■ **Task brief**
Everything in the data that follows should be given again verbatim, except the images.

■ **Data block**
============
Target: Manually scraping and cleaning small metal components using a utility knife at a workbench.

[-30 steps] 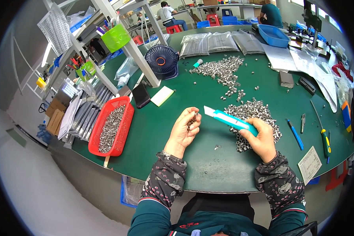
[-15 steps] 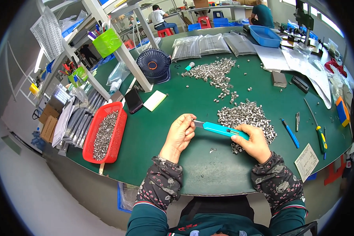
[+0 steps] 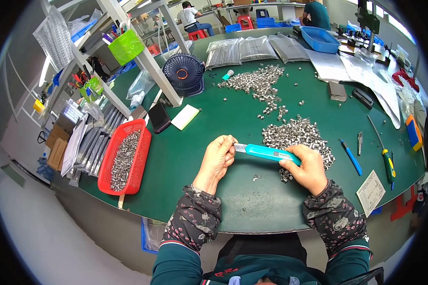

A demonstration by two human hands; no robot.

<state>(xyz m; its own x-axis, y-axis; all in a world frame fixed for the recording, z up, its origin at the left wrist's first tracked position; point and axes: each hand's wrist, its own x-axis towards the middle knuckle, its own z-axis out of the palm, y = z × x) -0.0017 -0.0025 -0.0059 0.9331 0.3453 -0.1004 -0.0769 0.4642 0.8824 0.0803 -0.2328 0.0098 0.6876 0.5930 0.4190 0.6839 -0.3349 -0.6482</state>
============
■ **Finished task**
Target: Manually scraping and cleaning small metal components using a utility knife at a workbench.

[-30 steps] 
[-15 steps] 
[+0 steps] 

A demonstration by two human hands; no robot.

<state>(xyz m; its own x-axis, y-axis; all in a world frame fixed for the recording, z up, its origin at the left wrist's first tracked position; point and axes: each hand's wrist, its own x-axis towards the middle knuckle, its own z-axis out of the palm, y = z × x) -0.0017 -0.0025 -0.0059 0.9331 0.3453 -0.1004 -0.0769 0.4642 0.8824 0.0803 -0.2328 0.0098 0.6876 0.5930 0.4190 0.6839 -0.3349 -0.6482</state>

The exercise asks for nothing more than this.